The School of Geography, Earth and Environmental Sciences organises a regular series of research seminars throughout the academic year to which everyone is welcome to attend. Speakers - both external and internal to the University - will talk on topics related to all aspects of Earth Sciences.
Today's speaker is Dr Lars Hansen from the University of Oxford.
The strength of lithosphere is a key factor in many large-scale geodynamic processes. The formation of new tectonic plate boundaries, the relaxation and transfer of stresses after major seismogenic events, and the flexure of plates in response to loading from ice sheets and volcanic islands all depend on the ease with which the lithosphere can be deformed.
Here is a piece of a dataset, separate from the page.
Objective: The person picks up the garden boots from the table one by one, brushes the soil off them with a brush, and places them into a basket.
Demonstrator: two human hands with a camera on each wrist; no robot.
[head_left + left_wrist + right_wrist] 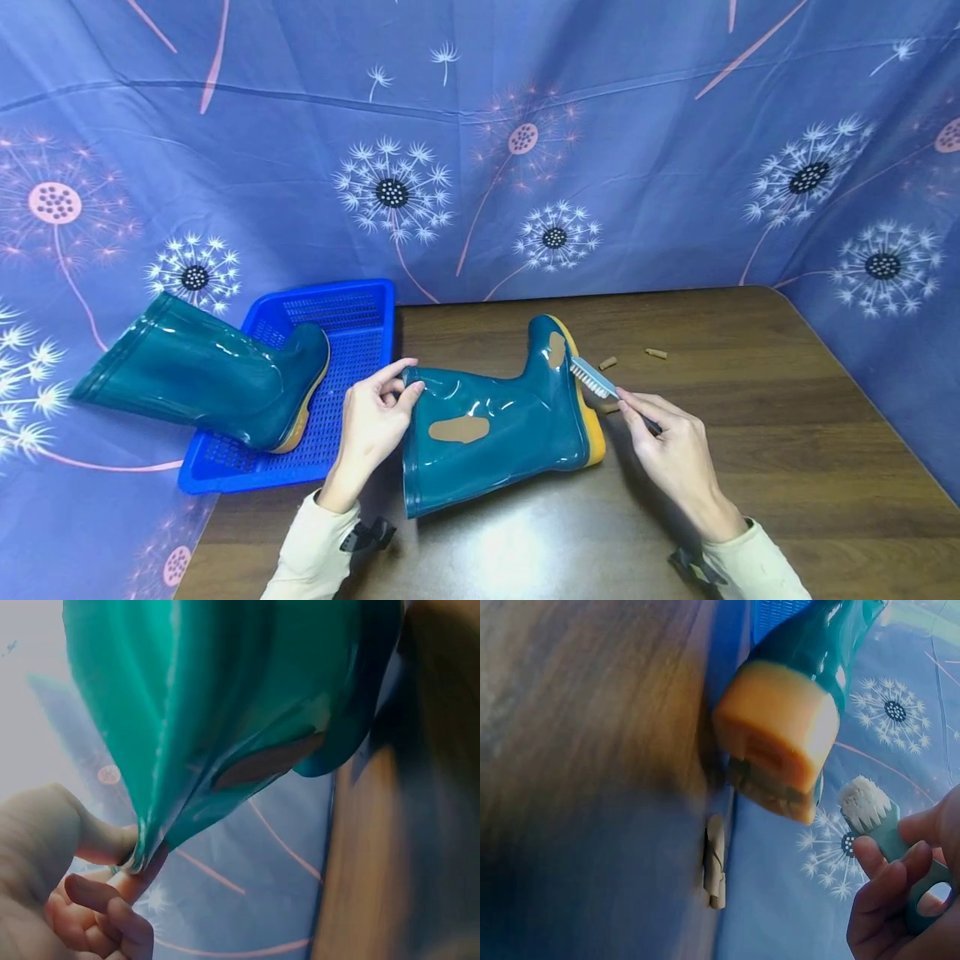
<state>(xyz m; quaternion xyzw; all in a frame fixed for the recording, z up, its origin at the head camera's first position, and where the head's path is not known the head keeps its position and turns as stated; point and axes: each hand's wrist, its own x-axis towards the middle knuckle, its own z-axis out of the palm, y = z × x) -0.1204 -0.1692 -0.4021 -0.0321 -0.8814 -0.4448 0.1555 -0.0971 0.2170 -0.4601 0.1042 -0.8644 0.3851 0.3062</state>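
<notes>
A teal rain boot (517,417) with a yellow sole (595,433) lies on its side on the wooden table. It bears a brown patch (459,429) on the shaft and another brown patch (557,350) on the toe. Thumb and fingers of my left hand (375,421) pinch the upper corner of the boot's top rim, also seen in the left wrist view. My right hand (675,446) grips a small brush (885,829) by its handle. The white bristles (591,382) are right by the edge of the sole near the toe.
At the left stands a blue plastic basket (352,292), with a second teal boot (202,375) leaning in it and over its side. Small brown rolled pieces (656,354) lie behind the brush on the table (750,400). A patterned blue cloth (637,150) hangs behind.
</notes>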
Although the strength of the lithosphere has been a major research focus for over 40 years, there is still much disagreement in the solid-Earth community.
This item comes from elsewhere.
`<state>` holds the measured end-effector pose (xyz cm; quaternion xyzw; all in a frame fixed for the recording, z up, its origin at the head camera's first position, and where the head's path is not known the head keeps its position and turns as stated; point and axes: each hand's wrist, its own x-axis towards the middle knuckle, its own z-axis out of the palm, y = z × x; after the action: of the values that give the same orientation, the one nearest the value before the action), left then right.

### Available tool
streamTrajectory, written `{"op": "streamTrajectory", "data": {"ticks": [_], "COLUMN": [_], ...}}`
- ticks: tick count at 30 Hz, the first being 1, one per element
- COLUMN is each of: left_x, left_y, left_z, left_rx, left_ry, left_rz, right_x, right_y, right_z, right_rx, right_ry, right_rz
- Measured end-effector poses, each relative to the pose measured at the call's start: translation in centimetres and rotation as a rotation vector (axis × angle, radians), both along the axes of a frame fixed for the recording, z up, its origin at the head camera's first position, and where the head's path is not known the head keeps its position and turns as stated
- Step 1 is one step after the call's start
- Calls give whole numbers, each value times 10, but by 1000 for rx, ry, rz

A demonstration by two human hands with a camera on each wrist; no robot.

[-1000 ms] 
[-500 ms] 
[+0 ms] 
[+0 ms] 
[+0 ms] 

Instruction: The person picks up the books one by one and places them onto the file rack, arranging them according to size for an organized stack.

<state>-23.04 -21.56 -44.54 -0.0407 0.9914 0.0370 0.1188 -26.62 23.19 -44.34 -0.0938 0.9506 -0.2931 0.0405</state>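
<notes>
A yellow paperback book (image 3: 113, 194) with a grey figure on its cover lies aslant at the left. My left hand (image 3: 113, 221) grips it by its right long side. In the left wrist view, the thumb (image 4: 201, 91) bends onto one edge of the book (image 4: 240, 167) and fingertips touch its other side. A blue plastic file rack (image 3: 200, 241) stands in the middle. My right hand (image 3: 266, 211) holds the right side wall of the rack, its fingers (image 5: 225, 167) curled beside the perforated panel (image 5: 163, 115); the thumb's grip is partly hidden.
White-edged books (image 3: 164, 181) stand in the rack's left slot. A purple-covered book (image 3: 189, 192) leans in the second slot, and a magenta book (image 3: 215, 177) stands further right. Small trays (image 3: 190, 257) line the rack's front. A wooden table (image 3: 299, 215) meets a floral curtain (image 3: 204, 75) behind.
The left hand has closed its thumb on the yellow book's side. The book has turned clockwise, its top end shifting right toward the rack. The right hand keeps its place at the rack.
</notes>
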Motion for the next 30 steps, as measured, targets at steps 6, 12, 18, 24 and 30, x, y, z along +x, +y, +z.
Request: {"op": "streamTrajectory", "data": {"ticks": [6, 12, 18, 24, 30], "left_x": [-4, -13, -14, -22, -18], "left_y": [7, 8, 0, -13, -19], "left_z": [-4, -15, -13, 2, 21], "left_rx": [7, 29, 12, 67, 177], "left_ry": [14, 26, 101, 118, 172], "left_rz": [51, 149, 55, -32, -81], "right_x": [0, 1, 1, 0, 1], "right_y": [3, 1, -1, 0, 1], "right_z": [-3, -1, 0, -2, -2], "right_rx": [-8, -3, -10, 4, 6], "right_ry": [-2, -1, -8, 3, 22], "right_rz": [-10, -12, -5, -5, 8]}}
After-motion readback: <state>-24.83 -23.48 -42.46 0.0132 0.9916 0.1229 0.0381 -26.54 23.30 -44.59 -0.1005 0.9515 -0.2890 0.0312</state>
A wide range of values have been obtained from laboratory experiments on olivine (the most abundant mineral in the lithospheric mantle), and most of these values disagree with geophysical observations. Here Lars presents new results from high-resolution microscopy that shed light on the microphysical mechanisms controlling olivine deformation. These insights help to determine the previous results that are most applicable to Earth's lithosphere.
Lars additionally presents results from new nanoindentation experiments. These experiments reveal phenomena not before documented in geological materials. Importantly, these phenomena provide an explanation for the general disagreement among previous experimental results, leading to a unified model for the strength of the lithosphere.